Summary (Magill's Survey of American Literature, Revised Edition)
King’s second published novel and first best seller was ’Salem’s Lot. It is a variation on the famous vampire novel of Bram Stoker, Dracula (1897), but is set in the modern world and, like most of King’s novels, in a remote area of rural Maine. The main character is Ben Mears, an author who has recently lost his wife in a motorcycle crash. Unable to conquer his grief after many months, he returns, after an absence of twenty-five years, to the town of Jerusalem’s Lot, known by most of its inhabitants as “’Salem’s Lot.”
As a child, Ben had spent four years in ’Salem’s Lot, which he remembers fondly with the idyllic images that most Americans have of life in a small town. He hopes to rekindle pleasant memories, regain a sense of home, and find some peace of mind. Entering the village, however, he is startled by his sight of the Marsten House, a great mansion built on a hill overlooking the town.
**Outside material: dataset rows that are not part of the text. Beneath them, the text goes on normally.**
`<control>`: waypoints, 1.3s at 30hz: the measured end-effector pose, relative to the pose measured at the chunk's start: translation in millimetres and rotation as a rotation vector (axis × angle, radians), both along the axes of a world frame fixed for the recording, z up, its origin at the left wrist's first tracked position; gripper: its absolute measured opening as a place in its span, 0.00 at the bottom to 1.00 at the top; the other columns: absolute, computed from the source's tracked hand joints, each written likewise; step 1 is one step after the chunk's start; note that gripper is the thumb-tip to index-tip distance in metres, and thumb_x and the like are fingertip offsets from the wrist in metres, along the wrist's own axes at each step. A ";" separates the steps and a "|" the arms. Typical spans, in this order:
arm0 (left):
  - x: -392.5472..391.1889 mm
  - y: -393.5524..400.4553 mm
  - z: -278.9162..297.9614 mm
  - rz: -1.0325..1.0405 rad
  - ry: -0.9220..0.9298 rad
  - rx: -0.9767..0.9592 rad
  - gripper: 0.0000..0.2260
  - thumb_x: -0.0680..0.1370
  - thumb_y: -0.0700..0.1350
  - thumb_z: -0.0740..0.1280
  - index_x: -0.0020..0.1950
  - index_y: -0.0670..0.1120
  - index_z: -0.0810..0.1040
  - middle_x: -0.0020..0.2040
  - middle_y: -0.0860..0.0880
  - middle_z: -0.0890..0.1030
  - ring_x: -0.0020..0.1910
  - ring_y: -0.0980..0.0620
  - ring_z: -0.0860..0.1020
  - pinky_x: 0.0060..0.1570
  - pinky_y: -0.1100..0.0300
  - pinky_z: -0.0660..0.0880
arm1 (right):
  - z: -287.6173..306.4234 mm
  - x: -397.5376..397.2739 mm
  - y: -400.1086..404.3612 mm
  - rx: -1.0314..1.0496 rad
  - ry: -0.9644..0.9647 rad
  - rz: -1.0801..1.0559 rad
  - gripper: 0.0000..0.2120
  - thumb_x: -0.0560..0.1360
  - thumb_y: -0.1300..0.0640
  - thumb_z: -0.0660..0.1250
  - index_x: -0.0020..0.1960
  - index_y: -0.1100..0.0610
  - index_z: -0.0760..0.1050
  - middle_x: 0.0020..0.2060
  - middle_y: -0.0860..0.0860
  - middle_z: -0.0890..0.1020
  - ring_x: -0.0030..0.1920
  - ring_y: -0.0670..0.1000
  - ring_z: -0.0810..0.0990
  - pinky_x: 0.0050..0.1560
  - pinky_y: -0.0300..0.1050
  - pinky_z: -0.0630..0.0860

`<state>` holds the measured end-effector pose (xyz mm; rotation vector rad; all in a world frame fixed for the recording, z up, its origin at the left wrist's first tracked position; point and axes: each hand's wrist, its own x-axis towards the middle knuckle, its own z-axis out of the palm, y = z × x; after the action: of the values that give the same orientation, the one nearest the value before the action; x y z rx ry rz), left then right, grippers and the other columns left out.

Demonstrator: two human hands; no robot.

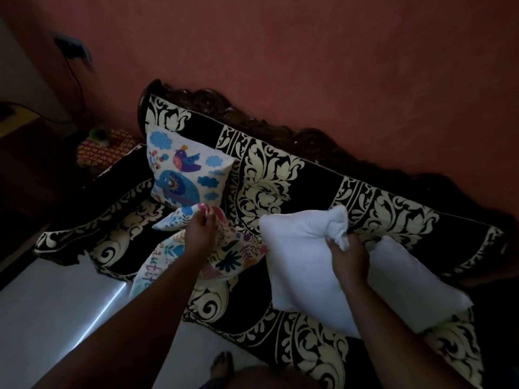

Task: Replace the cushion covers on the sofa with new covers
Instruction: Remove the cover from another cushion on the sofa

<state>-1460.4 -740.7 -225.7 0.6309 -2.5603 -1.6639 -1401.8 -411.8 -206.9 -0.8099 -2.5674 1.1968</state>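
Under and beyond both hands, black-and-cream sofa (264, 175). Right of left hand (198, 234), bare white cushion insert (297, 262): likely light, squashy, best bunched at a corner, as right hand (346, 252) grips. Floral cover (236, 252), limp, thin: pinched in left hand, best taken by opening hem.

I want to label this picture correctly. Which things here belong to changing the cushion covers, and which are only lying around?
Part of the job:
- flowered cover, held by left hand
- bare white cushion, gripped by right hand
- second bare cushion
- covered bird cushion

Only around:
- patterned sofa throw
- wall socket
- red patterned bundle
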 end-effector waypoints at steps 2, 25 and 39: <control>3.7 4.9 3.2 -0.026 0.021 -0.015 0.17 0.85 0.53 0.60 0.57 0.40 0.79 0.50 0.42 0.82 0.50 0.45 0.79 0.46 0.55 0.70 | -13.9 -13.9 -2.4 -0.046 -0.022 -0.022 0.13 0.77 0.53 0.72 0.42 0.60 0.73 0.37 0.54 0.79 0.41 0.58 0.78 0.40 0.48 0.70; 39.7 63.1 65.6 -0.489 0.124 0.601 0.17 0.83 0.48 0.67 0.54 0.33 0.76 0.40 0.42 0.74 0.39 0.49 0.72 0.41 0.53 0.71 | -48.1 16.3 -33.8 0.272 -0.485 0.590 0.40 0.64 0.23 0.60 0.72 0.38 0.66 0.63 0.53 0.74 0.64 0.58 0.74 0.63 0.51 0.75; 83.7 177.0 60.7 -0.836 0.205 0.233 0.17 0.76 0.60 0.73 0.60 0.68 0.71 0.57 0.55 0.82 0.59 0.53 0.81 0.57 0.54 0.80 | 46.2 160.5 65.5 -0.157 0.022 0.026 0.16 0.81 0.59 0.67 0.38 0.54 0.64 0.26 0.44 0.72 0.29 0.42 0.71 0.34 0.40 0.67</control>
<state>-1376.6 -563.7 -165.0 -0.6976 -2.6443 -2.0794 -1241.4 -346.2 -160.7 -0.7922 -2.4979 1.4217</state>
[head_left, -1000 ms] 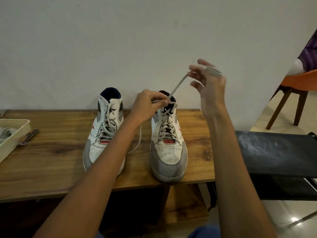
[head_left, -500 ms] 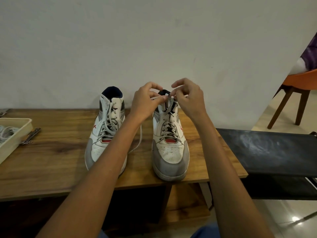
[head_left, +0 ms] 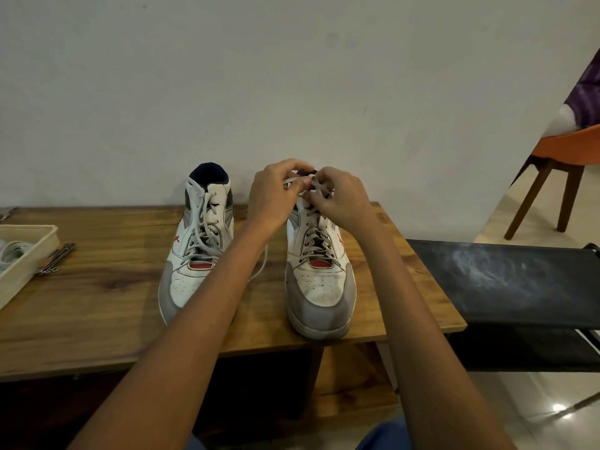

Ben is filled with foreboding, and the reader knows that the Marsten House is going to be a central factor in the events to come. King describes the mansion as if it is alive, almost conscious, and full of evil. It had been built many decades before by a mobster named Hubie Marsten, who shotgunned his wife to death and then hanged himself. When he was nine, Ben had visited the abandoned building on a dare and had seen an apparition—Marsten’s spectral corpse swinging from a roof beam. Now, he feels almost as if the house has...
(The entire section is 1014 words.)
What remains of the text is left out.